Exercise directions:
How many lines below contain the word "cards"? Answer with that number alone.

Information provided:
= = = =

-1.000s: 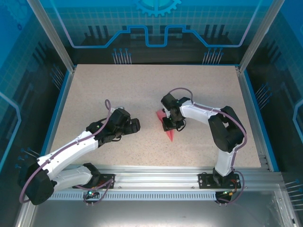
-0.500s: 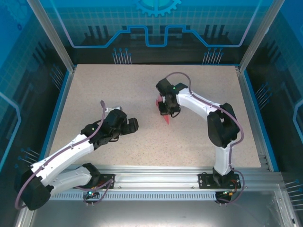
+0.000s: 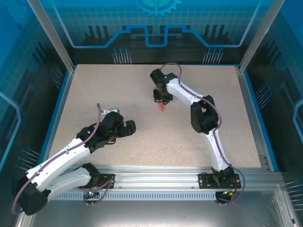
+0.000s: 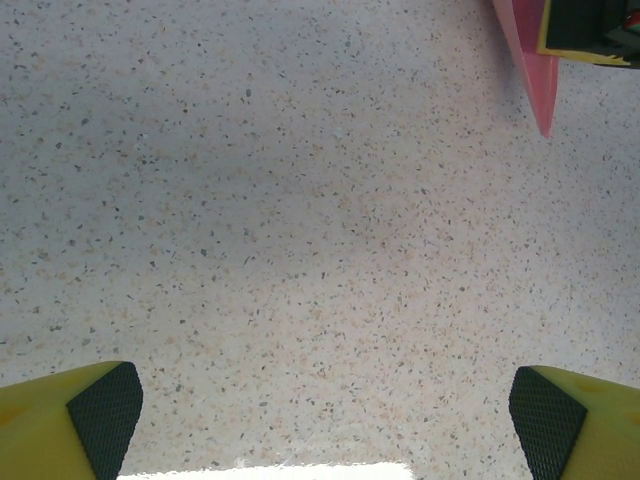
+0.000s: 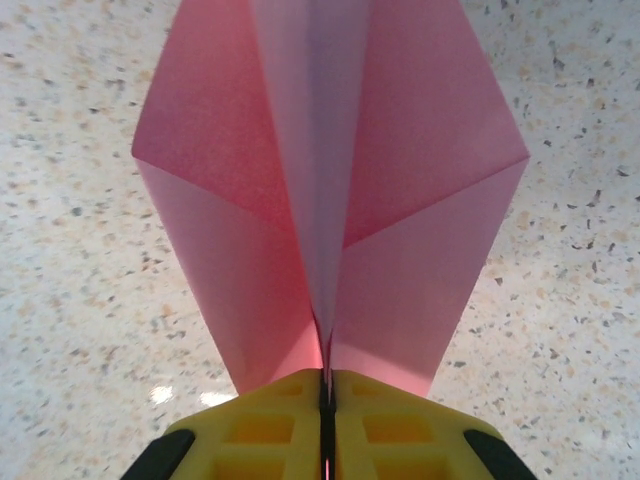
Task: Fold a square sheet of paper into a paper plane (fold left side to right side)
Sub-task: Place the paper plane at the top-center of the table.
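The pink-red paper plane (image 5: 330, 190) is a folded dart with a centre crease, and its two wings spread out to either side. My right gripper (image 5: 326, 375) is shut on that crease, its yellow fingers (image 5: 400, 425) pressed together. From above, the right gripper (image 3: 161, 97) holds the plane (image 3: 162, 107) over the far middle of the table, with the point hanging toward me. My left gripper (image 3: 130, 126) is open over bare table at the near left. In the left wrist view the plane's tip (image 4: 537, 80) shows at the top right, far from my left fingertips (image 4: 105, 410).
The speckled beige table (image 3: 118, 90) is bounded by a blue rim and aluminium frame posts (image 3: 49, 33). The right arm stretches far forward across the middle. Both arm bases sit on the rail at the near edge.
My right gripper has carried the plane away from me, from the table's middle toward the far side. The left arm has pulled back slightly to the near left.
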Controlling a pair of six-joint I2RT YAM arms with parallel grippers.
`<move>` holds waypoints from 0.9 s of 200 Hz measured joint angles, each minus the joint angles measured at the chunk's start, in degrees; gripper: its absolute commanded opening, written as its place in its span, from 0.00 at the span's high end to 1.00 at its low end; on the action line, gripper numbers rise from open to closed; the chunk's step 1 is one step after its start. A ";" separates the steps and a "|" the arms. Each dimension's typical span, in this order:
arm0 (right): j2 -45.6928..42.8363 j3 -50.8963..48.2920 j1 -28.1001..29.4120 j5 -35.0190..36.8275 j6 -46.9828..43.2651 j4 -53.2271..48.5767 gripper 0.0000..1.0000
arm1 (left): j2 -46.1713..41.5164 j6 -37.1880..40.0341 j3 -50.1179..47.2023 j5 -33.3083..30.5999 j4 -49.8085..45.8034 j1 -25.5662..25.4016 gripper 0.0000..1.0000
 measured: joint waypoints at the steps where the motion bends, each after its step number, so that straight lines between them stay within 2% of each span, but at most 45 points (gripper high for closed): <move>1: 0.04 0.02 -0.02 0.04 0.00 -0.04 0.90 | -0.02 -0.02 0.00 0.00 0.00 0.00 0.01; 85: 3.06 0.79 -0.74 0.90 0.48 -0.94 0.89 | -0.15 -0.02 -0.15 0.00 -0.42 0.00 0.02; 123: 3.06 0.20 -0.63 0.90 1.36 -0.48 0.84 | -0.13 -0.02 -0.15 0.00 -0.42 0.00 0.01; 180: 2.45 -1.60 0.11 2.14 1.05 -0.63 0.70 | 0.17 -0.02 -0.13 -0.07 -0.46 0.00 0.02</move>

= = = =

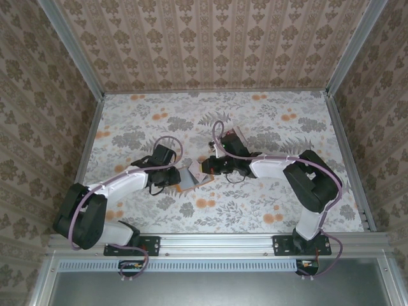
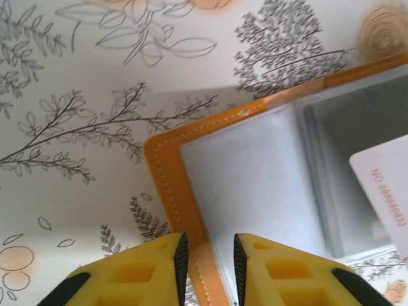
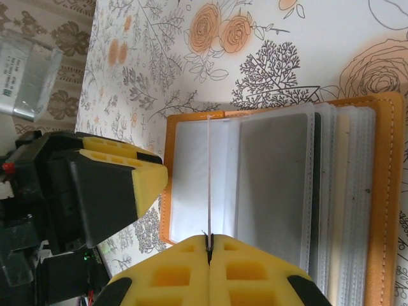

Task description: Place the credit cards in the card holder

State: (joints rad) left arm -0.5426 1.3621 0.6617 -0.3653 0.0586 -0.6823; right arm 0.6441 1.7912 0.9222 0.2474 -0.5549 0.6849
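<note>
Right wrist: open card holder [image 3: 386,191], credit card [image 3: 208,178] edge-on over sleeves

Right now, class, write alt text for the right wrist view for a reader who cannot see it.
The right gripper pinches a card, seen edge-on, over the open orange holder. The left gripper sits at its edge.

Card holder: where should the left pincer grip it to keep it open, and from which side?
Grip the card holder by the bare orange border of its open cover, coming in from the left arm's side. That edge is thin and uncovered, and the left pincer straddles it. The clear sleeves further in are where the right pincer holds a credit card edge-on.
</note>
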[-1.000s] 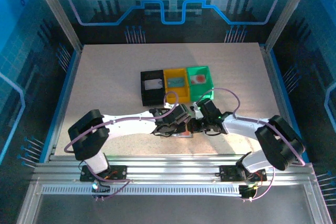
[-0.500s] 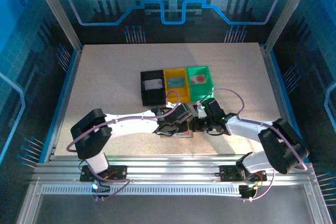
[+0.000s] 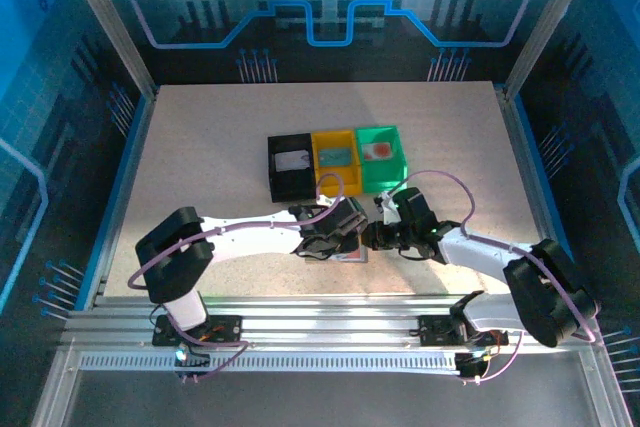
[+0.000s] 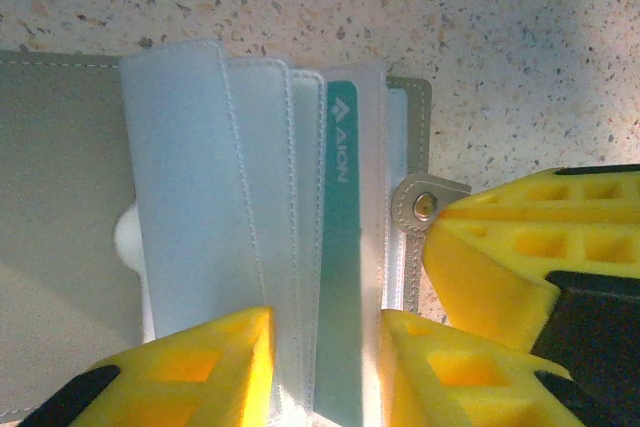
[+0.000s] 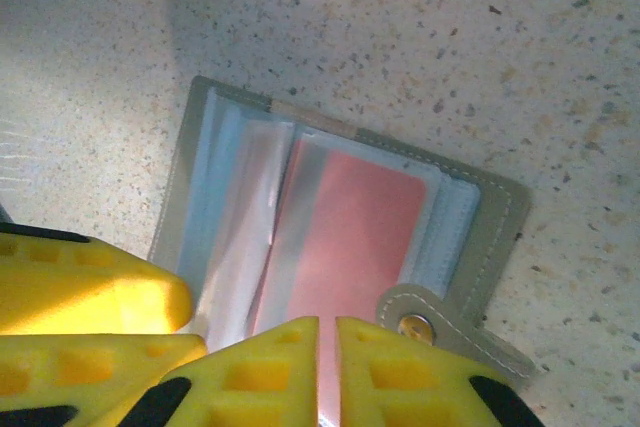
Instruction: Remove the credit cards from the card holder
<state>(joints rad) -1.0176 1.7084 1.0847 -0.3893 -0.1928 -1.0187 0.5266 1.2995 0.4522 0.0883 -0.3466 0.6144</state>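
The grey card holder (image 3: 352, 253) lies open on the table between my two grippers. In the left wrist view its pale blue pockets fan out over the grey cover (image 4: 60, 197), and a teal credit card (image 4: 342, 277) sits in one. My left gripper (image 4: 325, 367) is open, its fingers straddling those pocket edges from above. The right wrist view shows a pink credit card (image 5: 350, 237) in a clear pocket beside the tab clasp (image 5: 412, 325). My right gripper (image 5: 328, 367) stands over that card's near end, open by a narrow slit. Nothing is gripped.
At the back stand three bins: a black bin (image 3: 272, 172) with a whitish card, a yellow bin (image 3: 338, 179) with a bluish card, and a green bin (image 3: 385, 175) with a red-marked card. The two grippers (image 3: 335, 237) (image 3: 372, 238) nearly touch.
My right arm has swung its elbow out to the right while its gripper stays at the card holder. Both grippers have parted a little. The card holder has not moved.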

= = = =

The completed task:
2